Allied officials and nongovernmental organizations have been surprised and relieved that no major humanitarian shortages have yet developed. There has been no mass movement of war refugees fleeing from desperate conditions in southern Iraq, and the exodus of thousands of residents from Baghdad is driven more by fear of being caught in the midst of a battle than by deprivation.

Supplies of food and water are clearly short in some areas. The first relief trucks into towns in southern Iraq triggered near-riots as residents scrambled to grab food rations and water bottles. But over all the food supplies in Iraq are mostly adequate. The Iraqi government distributed enough food before the conflict began to last the average family to the end of April, so it will be a few weeks before the situation becomes desperate.

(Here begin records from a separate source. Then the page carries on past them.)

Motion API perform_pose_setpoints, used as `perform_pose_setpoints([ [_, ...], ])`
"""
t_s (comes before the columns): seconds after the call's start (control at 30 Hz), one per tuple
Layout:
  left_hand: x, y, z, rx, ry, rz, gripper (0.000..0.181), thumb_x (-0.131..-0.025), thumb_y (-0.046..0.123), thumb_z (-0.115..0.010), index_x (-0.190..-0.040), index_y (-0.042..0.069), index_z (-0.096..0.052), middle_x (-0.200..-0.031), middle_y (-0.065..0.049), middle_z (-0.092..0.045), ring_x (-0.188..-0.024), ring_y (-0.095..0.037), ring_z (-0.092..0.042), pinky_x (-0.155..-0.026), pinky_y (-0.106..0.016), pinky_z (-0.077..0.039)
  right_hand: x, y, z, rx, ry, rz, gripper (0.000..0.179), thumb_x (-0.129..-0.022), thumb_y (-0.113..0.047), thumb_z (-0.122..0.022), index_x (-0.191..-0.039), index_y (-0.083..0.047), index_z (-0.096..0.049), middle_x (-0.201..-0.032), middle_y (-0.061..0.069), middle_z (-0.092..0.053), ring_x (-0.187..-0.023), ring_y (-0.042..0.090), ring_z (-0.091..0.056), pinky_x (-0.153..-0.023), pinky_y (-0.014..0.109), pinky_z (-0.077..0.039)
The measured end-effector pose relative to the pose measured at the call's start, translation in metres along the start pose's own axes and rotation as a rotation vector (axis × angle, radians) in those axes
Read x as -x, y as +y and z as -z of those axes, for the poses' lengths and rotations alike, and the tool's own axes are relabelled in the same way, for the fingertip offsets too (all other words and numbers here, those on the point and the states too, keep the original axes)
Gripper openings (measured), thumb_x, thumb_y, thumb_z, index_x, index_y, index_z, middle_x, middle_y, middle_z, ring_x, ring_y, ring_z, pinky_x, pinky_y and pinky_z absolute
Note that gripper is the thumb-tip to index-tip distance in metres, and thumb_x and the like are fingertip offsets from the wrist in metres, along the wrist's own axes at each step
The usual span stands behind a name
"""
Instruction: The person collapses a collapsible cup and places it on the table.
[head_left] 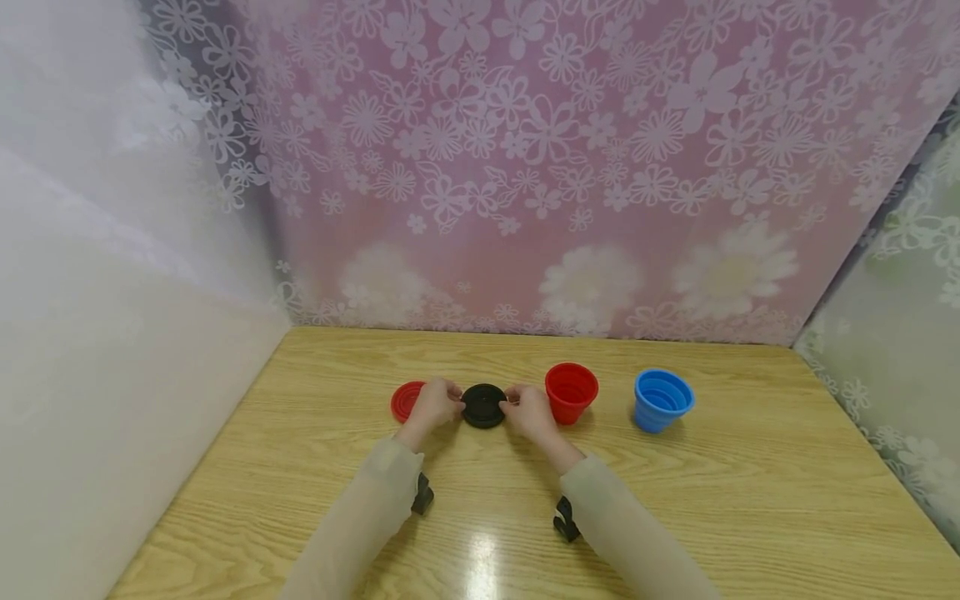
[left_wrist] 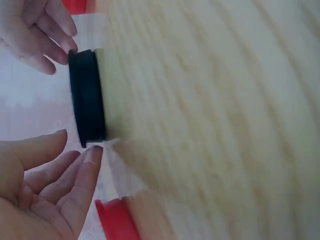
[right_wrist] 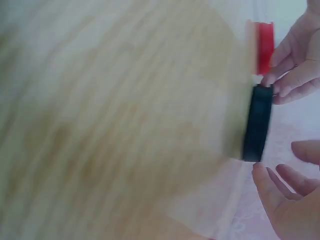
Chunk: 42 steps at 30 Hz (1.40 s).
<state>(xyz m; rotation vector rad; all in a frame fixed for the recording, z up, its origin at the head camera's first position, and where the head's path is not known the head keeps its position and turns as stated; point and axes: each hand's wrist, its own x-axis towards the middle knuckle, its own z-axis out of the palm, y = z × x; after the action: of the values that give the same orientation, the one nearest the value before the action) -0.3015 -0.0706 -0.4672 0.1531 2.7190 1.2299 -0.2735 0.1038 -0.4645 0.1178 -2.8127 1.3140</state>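
A black collapsed folding cup [head_left: 483,407] lies flat on the wooden table between the two hands. To its left is my left hand [head_left: 437,405], fingertips at the cup's edge and thumb held off it in the left wrist view. On the other side my right hand [head_left: 531,412] has its fingertips at the opposite edge, thumb also apart in the right wrist view. Neither hand grips the black cup [left_wrist: 87,97]. Partly behind the left hand lies a flat red collapsed cup [head_left: 407,402]. Beside the right hand stands an expanded red cup [head_left: 572,393].
An expanded blue cup [head_left: 663,402] stands right of the red one. The wooden table [head_left: 712,500] meets a pink floral curtain [head_left: 525,167] at the back, with pale sheets at both sides. Black wrist devices show under both sleeves.
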Motion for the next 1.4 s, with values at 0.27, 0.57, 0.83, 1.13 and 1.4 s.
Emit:
perform_pose_setpoints([
  [0.27,0.017,0.013,0.008,0.054,0.023,-0.050,0.025,-0.082,0.011,-0.064,-0.103,-0.002,-0.062,-0.099,-0.011,-0.061,-0.092,-0.025,-0.056,-0.077,-0.035,-0.047,0.021,-0.019,0.026,-0.093,-0.017,0.026,0.033,-0.083,-0.013,-0.061,-0.111,0.004,-0.058,-0.104,0.018,-0.059,-0.090,0.027,-0.058,-0.074,0.036,-0.049],
  [0.57,0.029,0.034,-0.002,0.182,0.006,-0.168,0.025,-0.083,0.011,-0.062,-0.104,-0.003,-0.061,-0.098,-0.012,-0.062,-0.090,-0.024,-0.058,-0.074,-0.033,-0.049,0.040,-0.018,0.051,-0.134,0.056,0.068,0.027,-0.081,-0.013,-0.063,-0.105,0.000,-0.062,-0.100,0.014,-0.062,-0.086,0.025,-0.059,-0.073,0.035,-0.049],
  [0.83,0.028,0.049,-0.019,0.228,0.012,-0.192,0.024,-0.083,0.012,-0.062,-0.102,-0.001,-0.062,-0.095,-0.010,-0.063,-0.088,-0.021,-0.059,-0.072,-0.029,-0.049,0.054,-0.016,0.079,-0.154,0.100,0.064,0.025,-0.082,-0.008,-0.062,-0.104,0.004,-0.060,-0.099,0.016,-0.061,-0.087,0.028,-0.057,-0.075,0.037,-0.049],
  [1.13,0.027,0.069,-0.038,0.276,-0.006,-0.235,0.022,-0.083,0.013,-0.062,-0.102,0.002,-0.063,-0.095,-0.008,-0.063,-0.087,-0.018,-0.059,-0.070,-0.026,-0.049,0.059,-0.001,0.105,-0.132,0.131,-0.044,0.030,-0.084,-0.012,-0.060,-0.109,0.004,-0.058,-0.104,0.017,-0.059,-0.094,0.029,-0.054,-0.077,0.036,-0.048],
  [1.4,0.024,0.081,-0.055,0.316,-0.031,-0.214,0.024,-0.083,0.013,-0.062,-0.104,0.000,-0.062,-0.097,-0.006,-0.062,-0.087,-0.017,-0.058,-0.071,-0.024,-0.048,0.058,0.018,0.116,-0.137,0.191,-0.078,0.033,-0.086,-0.014,-0.058,-0.112,0.006,-0.056,-0.104,0.020,-0.058,-0.093,0.029,-0.054,-0.073,0.033,-0.049],
])
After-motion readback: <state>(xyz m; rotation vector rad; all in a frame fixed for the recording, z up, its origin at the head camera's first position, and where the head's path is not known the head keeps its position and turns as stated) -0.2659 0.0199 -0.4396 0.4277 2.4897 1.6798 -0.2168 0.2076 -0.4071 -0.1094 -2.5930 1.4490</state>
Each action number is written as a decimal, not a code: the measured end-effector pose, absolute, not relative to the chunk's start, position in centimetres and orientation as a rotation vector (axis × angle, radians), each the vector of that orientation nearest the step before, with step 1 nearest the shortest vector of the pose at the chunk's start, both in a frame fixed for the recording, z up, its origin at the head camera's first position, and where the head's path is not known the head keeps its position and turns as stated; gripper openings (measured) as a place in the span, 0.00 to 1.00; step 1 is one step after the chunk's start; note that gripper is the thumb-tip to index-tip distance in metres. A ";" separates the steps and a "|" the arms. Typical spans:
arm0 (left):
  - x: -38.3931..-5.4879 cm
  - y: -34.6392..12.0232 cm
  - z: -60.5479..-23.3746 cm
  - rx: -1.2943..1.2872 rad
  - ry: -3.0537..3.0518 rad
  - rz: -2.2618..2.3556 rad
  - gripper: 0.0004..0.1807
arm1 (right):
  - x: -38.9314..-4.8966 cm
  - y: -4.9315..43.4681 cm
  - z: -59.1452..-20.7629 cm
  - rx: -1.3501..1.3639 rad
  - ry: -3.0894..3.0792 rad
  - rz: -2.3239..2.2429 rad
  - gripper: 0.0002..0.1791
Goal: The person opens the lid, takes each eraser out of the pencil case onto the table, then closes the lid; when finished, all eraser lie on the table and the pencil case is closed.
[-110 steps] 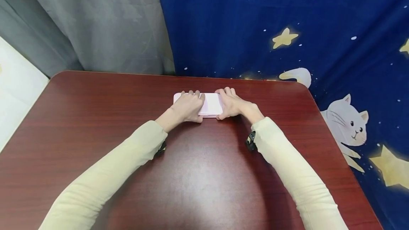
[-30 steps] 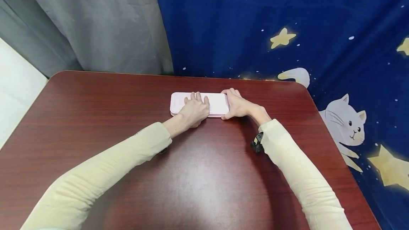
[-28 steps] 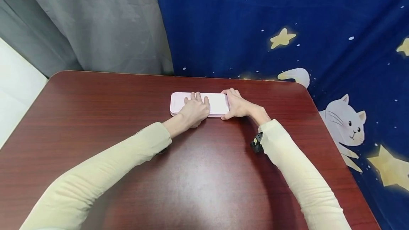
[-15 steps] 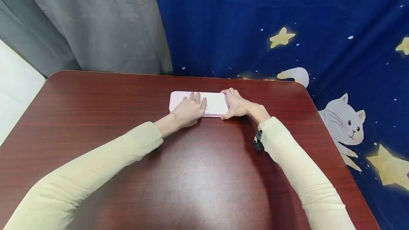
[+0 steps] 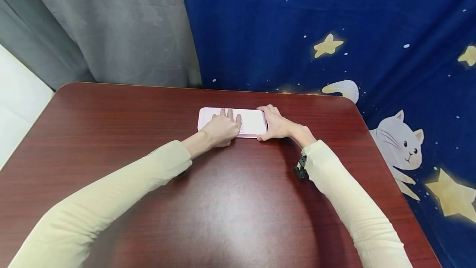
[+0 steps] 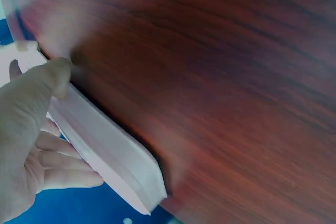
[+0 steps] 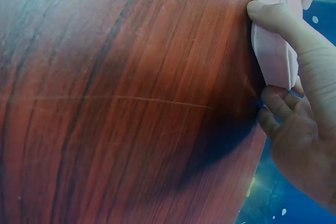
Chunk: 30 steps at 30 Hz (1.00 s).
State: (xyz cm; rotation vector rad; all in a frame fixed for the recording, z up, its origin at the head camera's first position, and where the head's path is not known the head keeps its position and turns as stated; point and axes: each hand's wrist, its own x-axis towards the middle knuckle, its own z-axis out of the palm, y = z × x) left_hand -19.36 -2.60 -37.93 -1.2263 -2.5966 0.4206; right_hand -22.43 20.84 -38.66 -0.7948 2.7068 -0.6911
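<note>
A pale pink oblong box (image 5: pixel 253 121) with rounded corners lies flat near the back edge of the table. My left hand (image 5: pixel 221 128) rests across the top of it, fingers mostly straight and spread over the lid. In the left wrist view the left thumb (image 6: pixel 59 74) touches the box's near side (image 6: pixel 113 140). Around the right end, my right hand (image 5: pixel 274 124) grips the box, thumb at the near side and fingers at the far side. The right wrist view shows the right thumb (image 7: pixel 270 15) pressed to the box's side wall (image 7: pixel 270 56).
A reddish-brown wooden table (image 5: pixel 238 202) carries the box. Its rounded back edge runs close behind the hands. Beyond hang a grey curtain (image 5: pixel 130 24) and a blue curtain (image 5: pixel 260 24) printed with stars and a white cat.
Since the oldest frame, the box has shifted slightly right with the right hand, and the left fingers have moved from its far edge to spread on the lid. Lately the left hand slid slightly left.
</note>
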 end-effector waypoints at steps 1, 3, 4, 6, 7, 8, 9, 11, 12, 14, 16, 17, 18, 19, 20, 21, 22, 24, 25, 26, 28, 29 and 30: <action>-19.2 -2.3 -38.0 -1.215 -2.594 0.470 0.28 | -22.4 20.8 -38.7 -0.795 2.708 -0.690 0.55; -19.0 -2.0 -38.1 -1.189 -2.571 0.560 0.26 | -22.5 20.8 -38.6 -0.796 2.707 -0.688 0.53; -19.0 -2.0 -38.1 -1.176 -2.552 0.600 0.25 | -22.5 20.7 -38.6 -0.795 2.704 -0.693 0.53; -19.0 -2.1 -38.2 -1.160 -2.509 0.638 0.23 | -22.6 20.6 -38.5 -0.794 2.697 -0.699 0.52; -19.0 -2.1 -38.2 -1.154 -2.494 0.632 0.22 | -22.6 20.5 -38.5 -0.796 2.694 -0.699 0.52; -19.2 -2.2 -38.0 -1.160 -2.483 0.628 0.22 | -22.7 20.5 -38.5 -0.798 2.692 -0.695 0.53; -19.3 -2.3 -37.9 -1.173 -2.470 0.620 0.21 | -22.7 20.5 -38.4 -0.800 2.692 -0.697 0.53; -19.7 -2.4 -37.3 -1.225 -2.464 0.567 0.21 | -22.7 20.6 -38.4 -0.800 2.695 -0.685 0.54; -19.9 -2.5 -37.1 -1.257 -2.461 0.540 0.21 | -22.7 20.6 -38.5 -0.797 2.698 -0.679 0.54; -20.2 -2.7 -36.7 -1.333 -2.454 0.510 0.24 | -22.7 20.9 -38.7 -0.791 2.704 -0.687 0.54; -20.4 -3.2 -36.6 -1.388 -2.448 0.431 0.25 | -22.6 21.0 -38.8 -0.788 2.705 -0.696 0.54; -20.4 -3.5 -36.6 -1.399 -2.450 0.387 0.25 | -22.6 21.0 -38.8 -0.789 2.706 -0.702 0.53; -20.4 -3.8 -36.7 -1.402 -2.445 0.351 0.26 | -22.6 21.0 -38.7 -0.791 2.706 -0.703 0.53; -20.5 -4.2 -36.8 -1.400 -2.442 0.302 0.25 | -22.5 21.0 -38.7 -0.792 2.707 -0.708 0.53; -20.5 -4.5 -37.0 -1.397 -2.446 0.248 0.25 | -22.5 20.9 -38.6 -0.789 2.707 -0.705 0.53; -20.6 -4.9 -37.1 -1.391 -2.460 0.192 0.25 | -22.5 20.9 -38.6 -0.788 2.705 -0.705 0.54; -20.6 -5.4 -37.3 -1.379 -2.476 0.151 0.26 | -22.4 20.9 -38.6 -0.788 2.703 -0.703 0.54; -20.7 -6.4 -37.7 -1.342 -2.504 0.089 0.28 | -22.3 20.9 -38.5 -0.784 2.697 -0.703 0.54; -20.7 -6.9 -37.9 -1.318 -2.529 0.055 0.29 | -22.3 20.9 -38.5 -0.781 2.695 -0.705 0.55; -20.7 -7.5 -38.1 -1.288 -2.561 0.024 0.31 | -22.2 21.0 -38.5 -0.779 2.692 -0.703 0.55; -20.7 -8.6 -38.4 -1.217 -2.641 -0.051 0.34 | -22.0 21.0 -38.5 -0.772 2.691 -0.702 0.56; -20.6 -9.1 -38.5 -1.178 -2.682 -0.106 0.35 | -22.0 21.0 -38.5 -0.767 2.692 -0.701 0.57; -20.6 -9.5 -38.7 -1.142 -2.719 -0.166 0.36 | -21.9 21.1 -38.5 -0.760 2.694 -0.697 0.57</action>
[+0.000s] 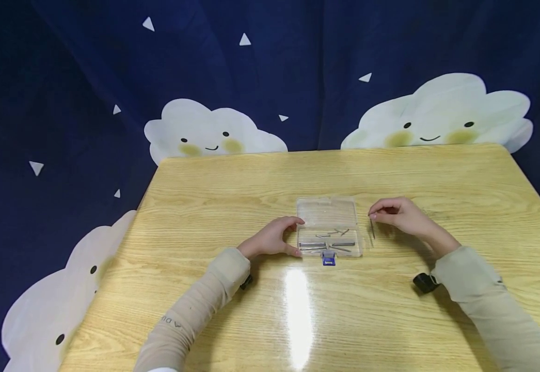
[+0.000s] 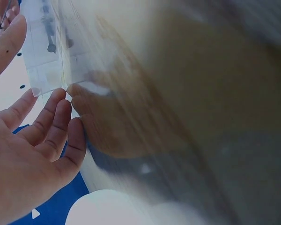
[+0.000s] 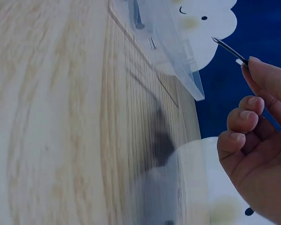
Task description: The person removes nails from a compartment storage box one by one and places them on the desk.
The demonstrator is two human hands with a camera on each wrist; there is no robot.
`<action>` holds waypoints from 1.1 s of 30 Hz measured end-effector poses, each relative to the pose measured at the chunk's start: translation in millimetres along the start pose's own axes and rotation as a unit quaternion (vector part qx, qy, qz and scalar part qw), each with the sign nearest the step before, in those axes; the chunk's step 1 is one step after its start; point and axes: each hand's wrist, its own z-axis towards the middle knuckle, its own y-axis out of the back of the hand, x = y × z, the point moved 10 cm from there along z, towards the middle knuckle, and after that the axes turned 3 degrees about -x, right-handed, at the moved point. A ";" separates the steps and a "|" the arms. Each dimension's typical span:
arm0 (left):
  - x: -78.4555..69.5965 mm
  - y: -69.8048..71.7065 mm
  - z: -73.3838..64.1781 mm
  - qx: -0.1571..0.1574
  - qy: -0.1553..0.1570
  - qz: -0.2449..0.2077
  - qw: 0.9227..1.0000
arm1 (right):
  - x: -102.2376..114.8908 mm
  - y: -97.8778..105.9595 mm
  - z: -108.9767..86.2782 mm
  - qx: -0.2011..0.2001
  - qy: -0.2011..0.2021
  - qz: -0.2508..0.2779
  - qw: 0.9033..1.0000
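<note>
A clear plastic box lies on the table with its lid laid back and a blue latch at the front. Several nails of different lengths lie in its compartments. My left hand holds the box's left end, thumb at the front corner and fingers towards the hinge; the left wrist view shows fingertips against the box edge. To the right of the box, my right hand pinches one long nail between thumb and forefinger. It hangs point down above the table, apart from the box.
The wooden table extends around the box on all sides. Behind it hangs a dark blue curtain with clouds and triangles. A black wrist camera sits under the right sleeve.
</note>
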 end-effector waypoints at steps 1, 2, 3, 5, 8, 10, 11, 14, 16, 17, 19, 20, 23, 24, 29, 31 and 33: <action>0.2 0.1 0.0 -0.001 0.000 0.000 1.000 | -1.7 2.4 0.0 -0.004 -0.006 0.001 1.000; 0.3 0.2 0.0 -0.002 -0.001 0.000 1.000 | -3.2 4.8 0.1 -0.009 -0.011 0.001 1.000; 0.5 0.3 0.0 -0.003 -0.001 0.001 1.000 | -4.5 7.1 0.5 -0.013 -0.016 0.000 1.000; 1.0 0.4 0.0 -0.004 -0.001 0.001 1.000 | -7.4 11.6 1.6 -0.021 -0.024 -0.005 0.999; 1.6 0.2 -0.3 -0.003 0.002 0.001 1.000 | -12.1 17.3 3.6 -0.029 -0.036 -0.020 0.999; 1.5 0.3 -0.4 -0.003 0.003 -0.002 1.000 | -15.5 20.7 4.9 -0.031 -0.046 -0.032 0.998; 1.4 0.4 -0.5 -0.003 0.004 -0.003 1.000 | -17.2 22.3 5.5 -0.031 -0.051 -0.035 0.998; 1.1 0.3 -0.1 -0.002 0.004 -0.005 1.000 | -22.6 26.8 6.9 -0.027 -0.065 -0.046 0.996; 1.5 0.1 0.0 -0.002 0.005 -0.006 1.000 | -26.9 29.4 8.2 -0.022 -0.073 -0.054 0.996; 1.8 0.0 0.0 -0.003 0.005 -0.005 1.000 | -29.5 30.7 8.8 -0.019 -0.078 -0.058 0.995; 2.4 -0.2 0.3 -0.003 0.006 -0.007 1.000 | -34.4 33.6 10.3 -0.014 -0.085 -0.068 0.994; 2.5 -0.1 0.4 -0.003 0.008 -0.008 1.000 | -35.8 34.9 10.9 -0.012 -0.088 -0.070 0.994; 2.6 0.3 0.4 -0.003 0.010 -0.013 1.000 | -40.1 38.3 12.9 -0.010 -0.098 -0.073 0.992; 2.8 0.3 0.4 -0.002 0.011 -0.013 1.000 | -41.0 39.5 13.5 -0.010 -0.101 -0.076 0.992; 3.2 -0.2 -0.4 0.000 0.010 -0.010 1.000 | -47.8 44.4 17.9 -0.005 -0.106 -0.090 0.990; 3.0 -0.1 -0.7 0.000 0.009 -0.007 1.000 | -51.4 46.4 19.5 -0.004 -0.112 -0.092 0.989; 3.1 -0.3 -0.6 0.000 0.007 -0.002 1.000 | -54.8 48.1 20.9 -0.004 -0.118 -0.097 0.988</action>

Strenuous efforts by the allies to avoid bombing water pumps and treatment plants, and the electrical systems they rely on, have mostly succeeded, guaranteeing most Iraqis a clean supply of drinking water. The worst potential problem — a water crisis in Basra when a pumping station was knocked out by the loss of electricity — has been largely solved through the heroic efforts of the International Committee of the Red Cross, whose engineers put the plant back on line. A water crisis in Umm Qasr has been mitigated by opening a water pipeline from Kuwait, though distribution remains chaotic. There has been no major outbreak of disease in Iraq.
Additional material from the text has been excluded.